Secret life of Lapland: How reindeer play a vital part of a threatened existence
Rudolph may be the stuff of Christmas legend, but for the reindeer herders of Europe's northernmost reaches these extraordinary animals are a vital part of a threatened existence
Saturday 20 December 2008
The corral gates open and 50 reindeer rush in, their frantic snorting fogging the air, as dozens of herders circle round. Identifying their calves and grabbing the antlers, they coax their beasts into pens. The Hirvas Salmi herdsmen are one of the largest Sami groups in Finland, and they live eight hours' drive inside the Arctic Circle. After a three-week round-up in which 2,000 reindeer are brought down from the mountains, they corral the animals, then slaughter them. The sales of meat, hides, and knife handles carved from antlers provide the Sami with a limited income.
Western Europe's only indigenous group, the Sami (who object to being called Lapps) live in Norway, Sweden, Finland and Russia. They speak 10 languages, have their own flag and national anthem, and are bound together by their shared culture and traditions. There are about 100,000 Sami throughout the region, whose early history can be traced to around 3,000BC, before the arrival of the Scandinavians. They were hunters and gatherers who – as prehistoric works of art, primarily rock carvings, attest – had a deep understanding of nature.
Gazing through the morning mist, Veggai Jampponen, a Sami elder, scans the herds of galloping reindeer. Recognising his reindeer from 40 metres away just by its unique earmark, he hurls an underhand lasso, catching a calf by the back leg. In his younger years he was a champion lasso thrower throughout Scandinavia, and learnt to throw the lasso as soon as he could walk.
"It's so difficult to survive just with the reindeer, because life is so expensive. All these machines, the petrol and everything," Veggai states, bonding over beer with friends after a strenuous 14-hour day. They eat bowls of reindeer and potato stew, once shared fireside but now under the fluorescent lighting in cabins. "In ancient times, before four-wheel drives and snowmobiles, you got much more money in your pocket and didn't have to buy these expensive wheels. But they're a very big help: before we had to walk in the forest to care for and catch the reindeer."
Large-scale reindeer herding has been the livelihood of the Sami for at least 800 years. However, in the modern world it's increasingly hard to preserve age-old traditions, as technology enables them to forego their semi-nomadic life and enjoy amenities from home. But to be a reindeer herder today is still an arduous existence, a four-season task with thousands of reindeer to care for: long days in the forest often in frigid sub-zero temperatures, and today's inflated production costs all make subsisting as a herder alone increasingly difficult.
Many herdsmen supplement their incomes with tourism businesses: Christmas-themed holidays in the winter and salmon-fishing expeditions in warmer months. December is the busiest month with tourists visiting Father Christmas, taking rides on reindeer sledges, sleeping in old-fashioned Sami tents, ice fishing and marvelling at the Northern Lights. Veggai himself has, since 1989, offered boat trips, gold panning and fishing expeditions with cabins that sleep 30.

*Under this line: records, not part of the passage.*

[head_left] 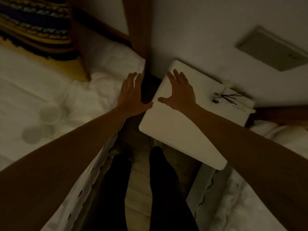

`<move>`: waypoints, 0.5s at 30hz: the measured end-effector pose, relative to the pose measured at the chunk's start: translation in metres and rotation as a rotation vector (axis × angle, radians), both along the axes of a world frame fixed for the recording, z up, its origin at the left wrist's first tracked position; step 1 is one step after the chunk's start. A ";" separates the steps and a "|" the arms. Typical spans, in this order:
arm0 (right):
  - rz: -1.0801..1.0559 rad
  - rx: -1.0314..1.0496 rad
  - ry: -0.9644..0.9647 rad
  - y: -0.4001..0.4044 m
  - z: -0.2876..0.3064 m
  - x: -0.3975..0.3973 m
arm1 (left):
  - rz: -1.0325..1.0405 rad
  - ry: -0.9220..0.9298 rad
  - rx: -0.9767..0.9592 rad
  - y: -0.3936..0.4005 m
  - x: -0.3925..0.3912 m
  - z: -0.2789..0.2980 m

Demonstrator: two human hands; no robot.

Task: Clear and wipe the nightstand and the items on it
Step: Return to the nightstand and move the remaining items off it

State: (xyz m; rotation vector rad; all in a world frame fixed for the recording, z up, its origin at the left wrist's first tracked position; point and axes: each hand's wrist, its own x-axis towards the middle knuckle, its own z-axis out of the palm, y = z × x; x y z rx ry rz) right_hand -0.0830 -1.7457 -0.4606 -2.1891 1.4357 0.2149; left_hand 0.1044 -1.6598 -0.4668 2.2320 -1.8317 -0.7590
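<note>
The white nightstand [168,124] stands between two beds in dim light. Near its far right corner stands a small reed diffuser with dark sticks [226,95]. My right hand [180,93] hovers over the nightstand's left half, fingers spread, holding nothing. My left hand [131,94] is open above the gap between the left bed and the nightstand, its thumb almost touching the nightstand's left edge. Two pale round cups or lids [50,113] lie on the left bed's white cover.
A striped dark and yellow cushion [36,25] leans at the head of the left bed [41,84]. A second white bed [260,197] lies to the right. A wall panel [273,50] is behind the nightstand. My dark-trousered legs [160,189] stand in the narrow aisle.
</note>
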 end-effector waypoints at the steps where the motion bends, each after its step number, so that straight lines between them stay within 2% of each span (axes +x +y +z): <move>1: -0.028 -0.006 0.006 -0.005 0.003 -0.016 | -0.034 0.005 0.008 -0.009 -0.012 0.001; 6: -0.196 -0.111 0.005 -0.020 0.029 -0.103 | -0.205 0.005 0.009 -0.059 -0.092 0.013; 15: -0.480 -0.150 -0.055 -0.016 0.056 -0.239 | -0.446 0.020 0.029 -0.103 -0.213 0.024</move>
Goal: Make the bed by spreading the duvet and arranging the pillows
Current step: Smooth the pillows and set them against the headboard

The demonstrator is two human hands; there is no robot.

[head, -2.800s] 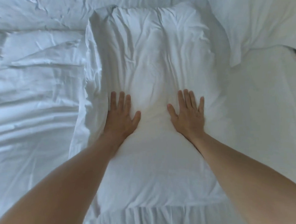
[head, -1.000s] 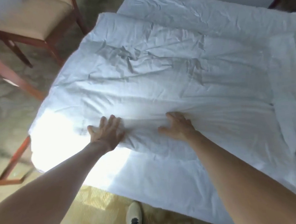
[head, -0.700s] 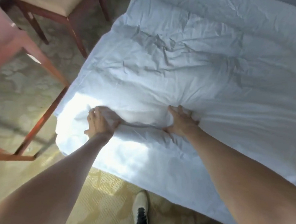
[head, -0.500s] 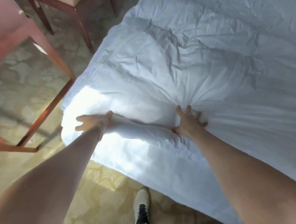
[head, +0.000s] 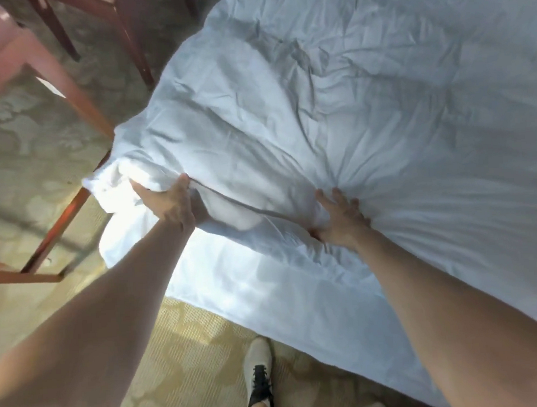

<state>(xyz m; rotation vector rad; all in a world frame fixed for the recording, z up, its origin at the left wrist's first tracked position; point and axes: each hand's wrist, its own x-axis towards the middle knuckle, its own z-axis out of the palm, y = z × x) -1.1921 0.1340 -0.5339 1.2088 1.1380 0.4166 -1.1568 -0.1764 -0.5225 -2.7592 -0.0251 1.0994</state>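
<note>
The white, creased duvet [head: 365, 109] covers the bed and fills the upper right of the head view. My left hand [head: 170, 206] grips the duvet's near edge close to its left corner, and the corner [head: 118, 181] is lifted and bunched over the bed's end. My right hand [head: 340, 221] lies on top of the duvet further right along the same edge. Its fingers are spread and press down, with folds radiating from them. No pillow is in view.
The white sheet [head: 266, 285] hangs down the mattress side below my hands. A red-brown wooden frame [head: 65, 93] and dark chair legs [head: 131, 45] stand close to the bed's left corner on patterned carpet. My shoe [head: 258, 373] is beside the bed.
Earlier I pressed a pillow flat; the view then swung to the bed's foot. In the last half second my left hand took hold of the duvet edge and pulled it toward the corner.
</note>
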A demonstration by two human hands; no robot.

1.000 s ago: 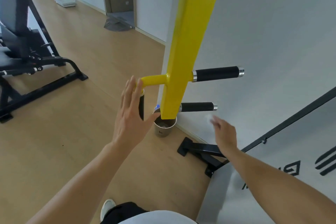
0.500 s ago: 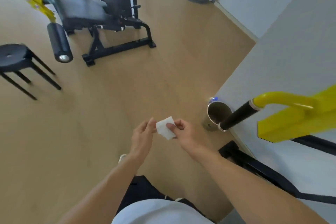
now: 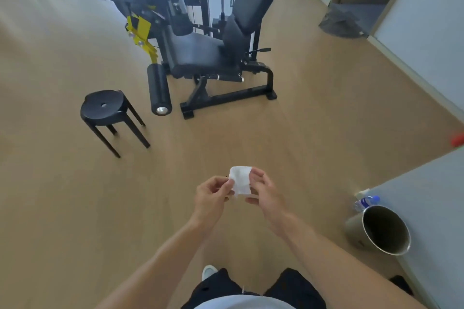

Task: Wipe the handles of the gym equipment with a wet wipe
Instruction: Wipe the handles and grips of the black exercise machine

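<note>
A small white wet wipe [image 3: 240, 180] is held in front of me over the wooden floor. My left hand [image 3: 213, 195] pinches its left edge and my right hand [image 3: 265, 193] pinches its right edge, stretching it flat between them. Farther ahead stands a black gym machine [image 3: 208, 52] with a padded seat, a tilted backrest, yellow brackets and a foam leg roller [image 3: 158, 94]. A short black handle with silver ends [image 3: 218, 78] sticks out under the seat. Both hands are well short of the machine.
A black round stool [image 3: 105, 108] stands left of the machine. A steel bin [image 3: 381, 229] and a water bottle [image 3: 366, 202] sit at the right by a grey wall [image 3: 426, 195]. A doorway with a dark cloth [image 3: 344, 22] is at the far right.
The view has turned away from the yellow post with black handles toward the seated machine. My hands came together on the wipe and now spread it out between them.
</note>
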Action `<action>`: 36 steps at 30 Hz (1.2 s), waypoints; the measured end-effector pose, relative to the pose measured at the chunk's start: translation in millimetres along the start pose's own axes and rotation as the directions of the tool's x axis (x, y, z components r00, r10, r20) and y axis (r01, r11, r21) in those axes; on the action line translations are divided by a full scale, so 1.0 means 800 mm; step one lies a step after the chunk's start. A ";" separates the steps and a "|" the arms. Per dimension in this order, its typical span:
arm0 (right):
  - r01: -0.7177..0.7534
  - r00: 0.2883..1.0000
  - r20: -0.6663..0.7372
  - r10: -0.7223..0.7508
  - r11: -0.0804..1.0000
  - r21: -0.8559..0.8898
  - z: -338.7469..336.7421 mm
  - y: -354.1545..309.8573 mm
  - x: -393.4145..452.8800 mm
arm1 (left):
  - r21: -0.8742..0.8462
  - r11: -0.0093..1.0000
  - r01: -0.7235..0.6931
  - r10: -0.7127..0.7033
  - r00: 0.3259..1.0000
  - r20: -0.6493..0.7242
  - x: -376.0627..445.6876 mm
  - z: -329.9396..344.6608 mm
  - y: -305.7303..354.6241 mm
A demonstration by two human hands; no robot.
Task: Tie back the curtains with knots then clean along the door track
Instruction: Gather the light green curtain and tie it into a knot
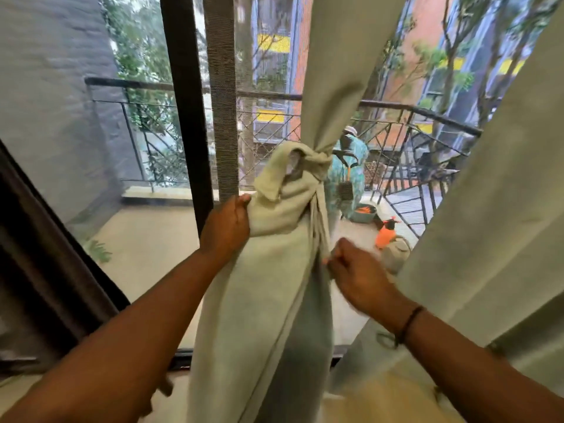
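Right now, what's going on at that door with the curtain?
A person is tying a pale green curtain into a knot at a glass balcony door. The left hand grips the bulky fabric just below the knot, and the right hand pinches a fold on the curtain's right edge. A second curtain hangs loose at the right, not yet tied. The door track at the bottom is untouched.

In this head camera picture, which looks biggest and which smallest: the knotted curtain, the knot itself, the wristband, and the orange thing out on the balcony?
1. Knotted curtain, by far the largest.
2. Knot.
3 and 4. Wristband and orange thing look about alike; the wristband is much nearer the camera, so I won't rank them.
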State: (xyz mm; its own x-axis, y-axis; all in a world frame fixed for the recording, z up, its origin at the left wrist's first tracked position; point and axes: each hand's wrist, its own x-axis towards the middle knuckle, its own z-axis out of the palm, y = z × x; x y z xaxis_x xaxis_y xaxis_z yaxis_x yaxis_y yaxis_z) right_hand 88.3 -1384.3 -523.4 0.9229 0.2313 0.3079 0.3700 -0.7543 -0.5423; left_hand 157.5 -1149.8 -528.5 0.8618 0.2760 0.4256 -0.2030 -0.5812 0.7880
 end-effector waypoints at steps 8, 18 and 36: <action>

Even to those herdsmen involved in the tourism industry, visitors are both a boon and a bane. Uule Sara, 35, a towering figure and the most gregarious herder of the group, is a fluent English speaker largely because he communicates with legions of English tourists in the lead-up to Christmas. "The biggest attractions are Santa, reindeer, Northern Lights, and Sami people. With all these tourists, there's money to be made, and so there are more fake Sami than real Sami. That is a big problem. They know nothing about Sami culture, about Sami living. And then all those visiting don't know what is true."
His friend Leo Magga, a herdsman for 70 years, paints a bleaker picture. "The reindeer herding culture is dying and there's nothing we can do. Now there are few chances to earn a living. Many young people go to the big cities, but we instill the old traditions and hope they stay. We are proud to be Sami and we are strong amid change."
Yet despite the adversity an indelible fortitude remains, an uncompromising adherence to tradition and a persevering spirit through hardship. "We were raised to live according to the beliefs of our forebears," says Veggai. "I take every day as it is. We live in nature; reindeer are nature. You have to learn how to change with the weather and with the reindeer. Adapting and resiliency, it's the only way."
And the future is not all bleak. The reindeer herding lifestyle – passed from father to son to grandson for as long as they can remember – has found a new contemporary twist within the Hirvas Salmi reindeer herding group.
Sixteen-year-old Annirauna Triumf, flecks of mud and reindeer blood across her cheeks, embraces the herding lifestyle with zeal. Though not a "full-time" reindeer herder – she lives in Norway with her mother – Annirauna comes to Finland for "reindeer school" five times a year. "It means very much to be Sami. I'm proud to use the Sami language and continue our traditions. I can maintain my Sami roots and live a modern life. That is how I can both adapt and stay the same," she says.